* [EXERCISE DETAILS]:
Write out the listing below in its entirety, minus the pictures, without changing a word.

[MATERIAL PROVIDED Boundary: Start]

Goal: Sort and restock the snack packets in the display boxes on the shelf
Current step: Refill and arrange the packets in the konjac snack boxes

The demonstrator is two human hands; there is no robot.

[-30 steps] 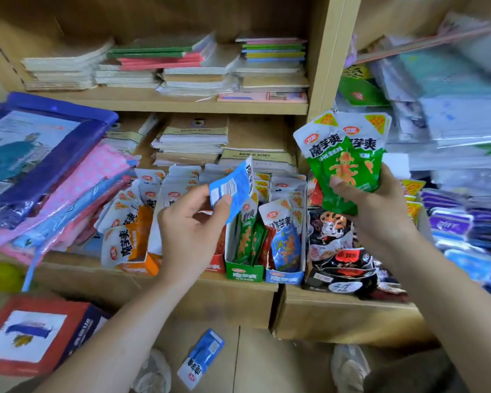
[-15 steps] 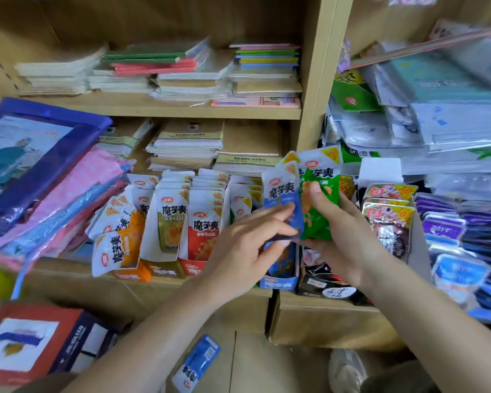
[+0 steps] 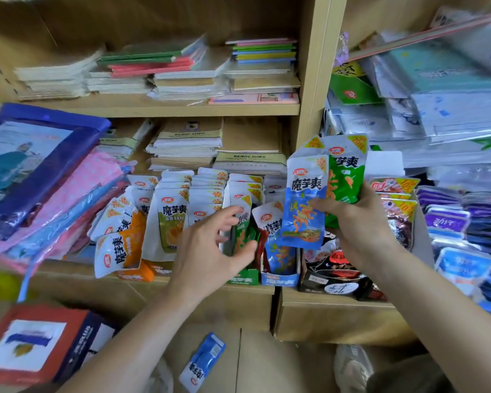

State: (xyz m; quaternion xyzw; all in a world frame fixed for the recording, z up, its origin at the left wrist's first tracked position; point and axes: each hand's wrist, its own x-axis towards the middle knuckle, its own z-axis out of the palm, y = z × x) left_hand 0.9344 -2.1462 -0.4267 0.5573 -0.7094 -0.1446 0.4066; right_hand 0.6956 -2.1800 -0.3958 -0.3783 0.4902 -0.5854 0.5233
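My right grip point(image 3: 360, 222) clasps blue foil snack packet point(image 3: 304, 205) plus green foil packets point(image 3: 345, 177), up-right of green cardboard display box point(image 3: 243, 279); left grip point(image 3: 210, 251) released, fingers spread, before box.

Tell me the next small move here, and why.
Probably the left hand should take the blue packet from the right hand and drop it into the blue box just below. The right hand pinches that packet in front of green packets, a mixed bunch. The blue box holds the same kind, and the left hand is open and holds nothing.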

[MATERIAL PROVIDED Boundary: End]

* [TASK SOLUTION]:
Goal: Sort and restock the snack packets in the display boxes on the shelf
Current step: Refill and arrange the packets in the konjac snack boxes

The demonstrator is two human hands; there is no robot.

[-30 steps] 
[-15 steps] 
[+0 steps] 

State: (xyz m; quaternion xyzw; all in a world frame fixed for the recording, z up, its origin at the left wrist's first tracked position; point and axes: each hand's wrist, its own x-axis towards the middle knuckle, its own z-axis out of the palm, y = z × x) left_hand 0.9344 -2.1462 -0.4267 0.5573 -0.7094 -0.1446 0.4066; right_hand 0.6956 -2.1800 -0.3958 -0.3783 0.4902 -0.5854 0.5233
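My right grip point(image 3: 360, 222) clasps blue foil snack packet point(image 3: 304, 205) plus green foil packets point(image 3: 345, 177), up-right of green cardboard display box point(image 3: 243, 279); left grip point(image 3: 210, 251) released, fingers spread, before box.

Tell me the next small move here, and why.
Probably the left hand should take the blue packet from the right hand and drop it into the blue box just below. The right hand pinches that packet in front of green packets, a mixed bunch. The blue box holds the same kind, and the left hand is open and holds nothing.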

That's the answer, with nothing more to add.